Print version ISSN 0716-078X

Abstract

CAROTHERS, JOHN H.; JAKSIC, FABIÁN M.  and  MARQUET, PABLO A.. Altitudinal zonation among lizards of the genus Liolaemus: questions answered and unanswered questions. Rev. chil. hist. nat. [online]. 2001, vol.74, n.2, pp.313-316. ISSN 0716-078X.  http://dx.doi.org/10.4067/S0716-078X2001000200008.

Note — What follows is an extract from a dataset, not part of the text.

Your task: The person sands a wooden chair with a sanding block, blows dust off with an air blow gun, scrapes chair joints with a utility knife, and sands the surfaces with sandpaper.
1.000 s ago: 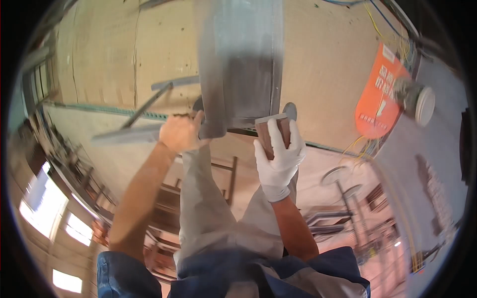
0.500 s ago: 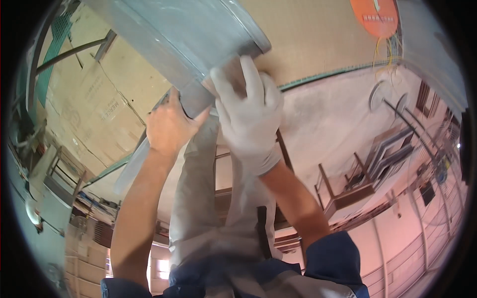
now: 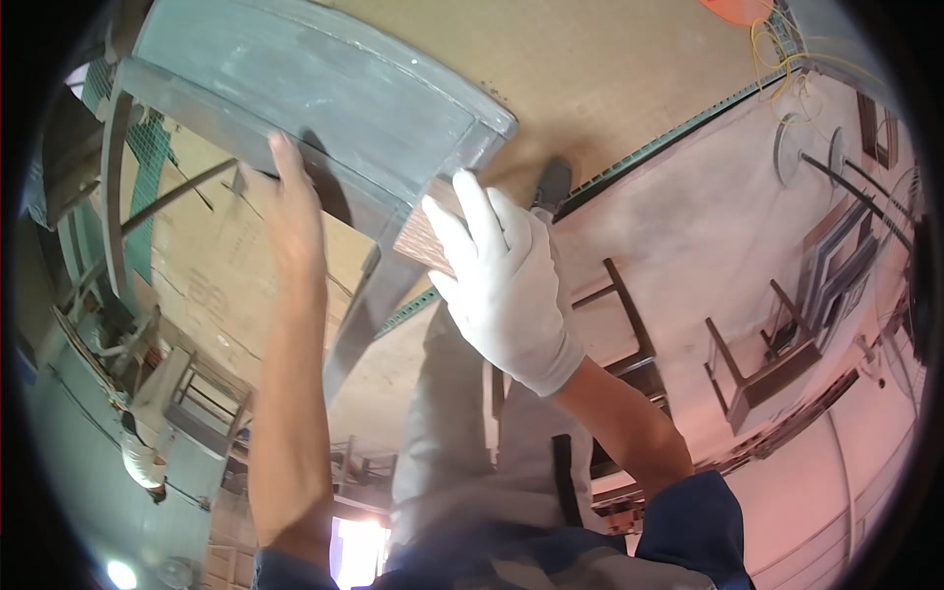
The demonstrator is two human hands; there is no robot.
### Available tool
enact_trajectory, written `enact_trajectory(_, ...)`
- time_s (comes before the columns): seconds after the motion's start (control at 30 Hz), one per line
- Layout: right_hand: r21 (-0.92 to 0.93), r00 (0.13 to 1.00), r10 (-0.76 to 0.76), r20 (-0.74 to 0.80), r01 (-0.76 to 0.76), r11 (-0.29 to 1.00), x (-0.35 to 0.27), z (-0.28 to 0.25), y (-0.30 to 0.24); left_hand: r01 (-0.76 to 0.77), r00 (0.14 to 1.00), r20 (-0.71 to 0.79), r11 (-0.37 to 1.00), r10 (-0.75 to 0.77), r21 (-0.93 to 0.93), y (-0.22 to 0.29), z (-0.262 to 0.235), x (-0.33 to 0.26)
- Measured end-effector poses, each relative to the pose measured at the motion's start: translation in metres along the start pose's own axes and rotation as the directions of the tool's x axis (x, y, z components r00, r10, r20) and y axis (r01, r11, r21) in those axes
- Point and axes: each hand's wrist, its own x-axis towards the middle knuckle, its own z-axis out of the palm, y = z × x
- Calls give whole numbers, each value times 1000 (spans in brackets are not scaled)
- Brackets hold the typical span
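Two hands work one grey chair (image 3: 324, 108), which lies tilted across the upper left; the bare left hand (image 3: 290, 202) has its fingers together and flat along the seat's underside, seemingly to steady it; the gloved right hand (image 3: 501, 280) spreads its fingers over a reddish-brown block (image 3: 425, 241), pressing it against the seat's near corner beside a leg (image 3: 369, 305); farther right, dark wooden frames (image 3: 762, 369) stand on the dusty floor (image 3: 688, 226).

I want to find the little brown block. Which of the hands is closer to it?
Right. The gloved right hand lies over the reddish-brown block at the grey chair's seat corner. The bare left hand presses the seat's edge further along.
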Motion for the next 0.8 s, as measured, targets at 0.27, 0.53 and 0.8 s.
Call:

We review factors influencing Liolaemus distributions in the central Chilean Andes and suggest areas of future research. Our previous studies reveal that lizard parasites (ectoparasitic mites and ticks, and the endoparasite Plasmodium) do not set Liolaemus altitudinal limits. Thermal tolerances do not appear to limit altitudinal distributions, although cold ambient temperatures dictate that only live-bearing species can occur above 2,400 m elevation. Three Liolaemus species specialize on elevationally restricted microhabitats. Liolaemus tenuis is found exclusively in or at the base of trees, which are typically below 1,800 m. Liolaemus leopardinus specializes on large rocky outcrops found at high altitudes. Liolaemus monticola uses smaller rocks: oviparity set its upper distributional limit on two transects, but on one transect this lizard and its rocky habitat virtually disappeared above 1,500 m. Interspecific competition among Liolaemus appeared unrelated to elevational distribution. We found no instances of parapatric distributions among pairs of Liolaemus species having similar niche requirements. Other researchers have found that predation does not correlate with elevation: its role in determining lizard species distributions depends on both predator and prey identities. We conclude that factors setting distributional limits of Liolaemus species vary depending on individual circumstances in time and space: where physiology may be relevant on one transect, preferred microhabitat availability may be important in another

Keywords : altitudinal gradient; central Chile; species distribution; thermal biology; parasite load; microhabitat preference; interspecific competition.